COMFORT MAKEPEACE was a lineal descendant from one of the original puritans. The name of his ancestor stood recorded with those of Carver, Winslow, Brewster, and Standish; and no lordly stem of a noble stock ever prided himself more on the score of descent. His father, and his grandfather, and every other descendant of the primitive settler, that went before them, were as decided puritans as ever trod the turf. The name, as he himself bore it, had been transmitted from father to son, as far back as could be traced the genealogical tree of the family. The old homestead on which he lived had been cleared and settled by a grandson of the first Comfort that crossed the Atlantic; it had descended regularly from thence through every first son to the worthy owner in the time of my childhood, and there stood, ready to take the noble patrimony, at his father's death, a Comfort, junior, in every way worthy to connect the stout chain with remotest posterity. Of course Comfort made proud show of the strongly-marked characteristics for which his ancestors and their compeers were distinguished. A follower of Old Noll himself never walked more zealously in the rigid puritanical path, nor could any one have kept more faithfully every observance that had been handed down from the passengers in the good bark that first anchored off Plymouth-rock. While in his family, one might readily imagine himself transported back to that of some Roundhead Captain Fight-and-Praise-God, or Colonel Smite-'em-Hip-and-Thigh, in the service of the Great Protector.

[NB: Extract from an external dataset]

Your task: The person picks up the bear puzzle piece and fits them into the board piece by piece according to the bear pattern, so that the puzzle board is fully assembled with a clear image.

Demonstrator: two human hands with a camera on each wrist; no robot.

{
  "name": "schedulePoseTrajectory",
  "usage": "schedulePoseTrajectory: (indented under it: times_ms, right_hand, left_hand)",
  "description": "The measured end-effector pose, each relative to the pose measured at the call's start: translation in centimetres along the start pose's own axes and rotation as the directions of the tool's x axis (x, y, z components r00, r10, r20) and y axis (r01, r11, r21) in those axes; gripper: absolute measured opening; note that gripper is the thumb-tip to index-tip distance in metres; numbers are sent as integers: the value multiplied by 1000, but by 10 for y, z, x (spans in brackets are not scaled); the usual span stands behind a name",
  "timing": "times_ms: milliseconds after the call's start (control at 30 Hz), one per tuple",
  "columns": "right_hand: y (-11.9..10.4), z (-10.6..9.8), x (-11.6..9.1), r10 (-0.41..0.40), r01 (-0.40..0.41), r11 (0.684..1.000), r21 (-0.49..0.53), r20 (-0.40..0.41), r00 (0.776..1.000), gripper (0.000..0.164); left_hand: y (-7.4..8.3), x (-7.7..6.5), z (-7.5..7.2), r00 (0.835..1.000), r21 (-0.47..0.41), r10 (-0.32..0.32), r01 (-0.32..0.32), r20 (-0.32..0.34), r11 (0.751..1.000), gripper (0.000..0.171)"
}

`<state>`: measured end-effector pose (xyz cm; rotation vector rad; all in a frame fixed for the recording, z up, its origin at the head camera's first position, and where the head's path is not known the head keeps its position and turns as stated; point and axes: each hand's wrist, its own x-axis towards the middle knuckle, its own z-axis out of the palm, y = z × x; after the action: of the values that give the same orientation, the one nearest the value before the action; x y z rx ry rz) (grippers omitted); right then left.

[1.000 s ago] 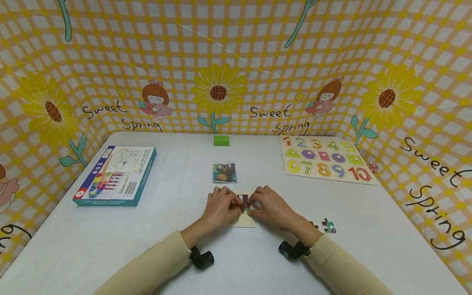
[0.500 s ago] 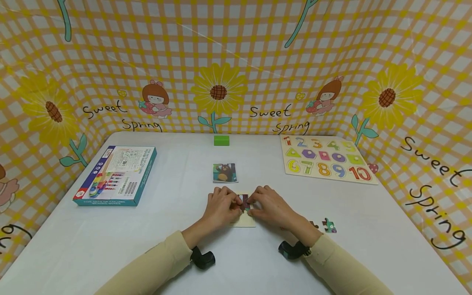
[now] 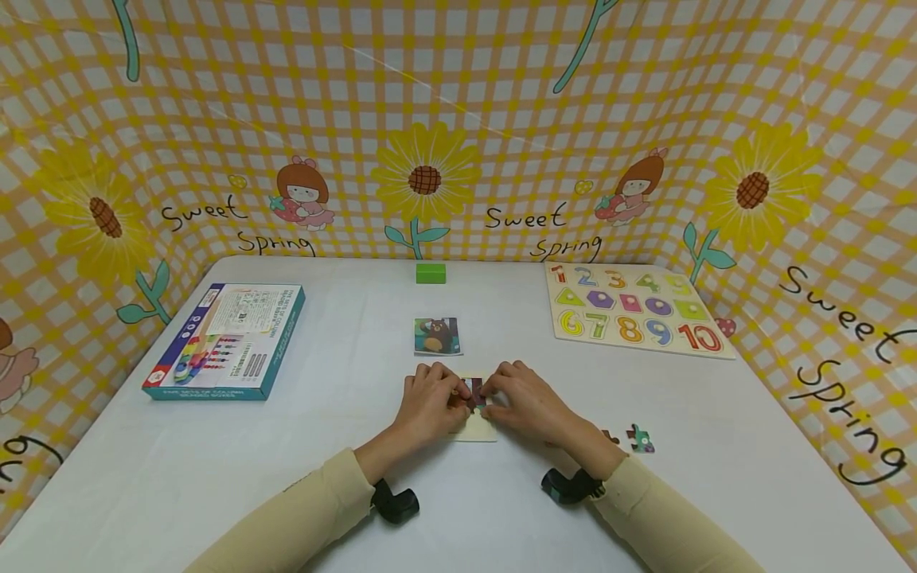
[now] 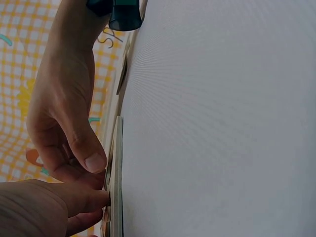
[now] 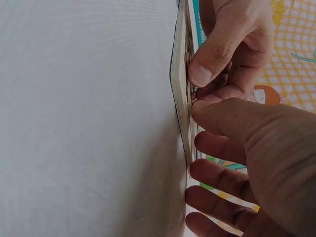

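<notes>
In the head view a small pale puzzle board (image 3: pixel 474 432) lies at the middle of the table, with dark jigsaw pieces (image 3: pixel 476 388) on its far part. My left hand (image 3: pixel 428 404) bends over its left side, thumb and fingers pinching at a piece. From the right, my right hand (image 3: pixel 532 404) holds the pieces with thumb and index finger, close to the left fingertips. Both wrist views show the board (image 5: pixel 179 74) edge-on, with fingertips meeting at its top face. The fingers hide much of the pieces. Beyond the board lies a bear picture card (image 3: pixel 435 337).
Loose jigsaw pieces (image 3: pixel 641 438) lie right of my right wrist, partly behind it. A boxed toy (image 3: pixel 236 342) sits at the left. A wooden number board (image 3: pixel 637 309) lies at the back right, and a green block (image 3: pixel 431 274) stands at the back.
Almost nothing moves. Both hands stay at the board with their fingertips on the pieces.
</notes>
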<state>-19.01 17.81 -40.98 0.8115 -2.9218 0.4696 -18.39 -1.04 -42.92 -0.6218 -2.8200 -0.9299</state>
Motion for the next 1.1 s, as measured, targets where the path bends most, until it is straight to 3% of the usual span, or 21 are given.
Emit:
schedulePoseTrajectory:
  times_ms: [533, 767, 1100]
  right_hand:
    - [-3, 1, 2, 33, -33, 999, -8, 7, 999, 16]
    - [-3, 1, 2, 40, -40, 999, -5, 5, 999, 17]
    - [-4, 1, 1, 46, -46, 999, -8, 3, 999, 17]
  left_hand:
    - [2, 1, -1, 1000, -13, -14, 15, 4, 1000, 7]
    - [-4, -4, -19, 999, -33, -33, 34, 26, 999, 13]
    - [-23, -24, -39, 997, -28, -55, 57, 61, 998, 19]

Comfort Makepeace had married early in life, and he displayed no ordinary depth of judgment in the selection of one, scarce if any less than himself attached to the devotional customs of his puritanical ancestry. Faithful was an obedient wife and managed the household concerns with a prudence and care that would have done credit to the noblest. She rivalled the emblematic bee in industry, and helped her husband to make some substantial additions to the ample means that had descended to them. She bore him sons and daughters, in no stinted number; and under her maternal oversight, they grew up strong and comely, the pride of both. Comfort often spoke of her as a crown to her husband, and no one ever repeated with more sincerity the saying of the wise man of old.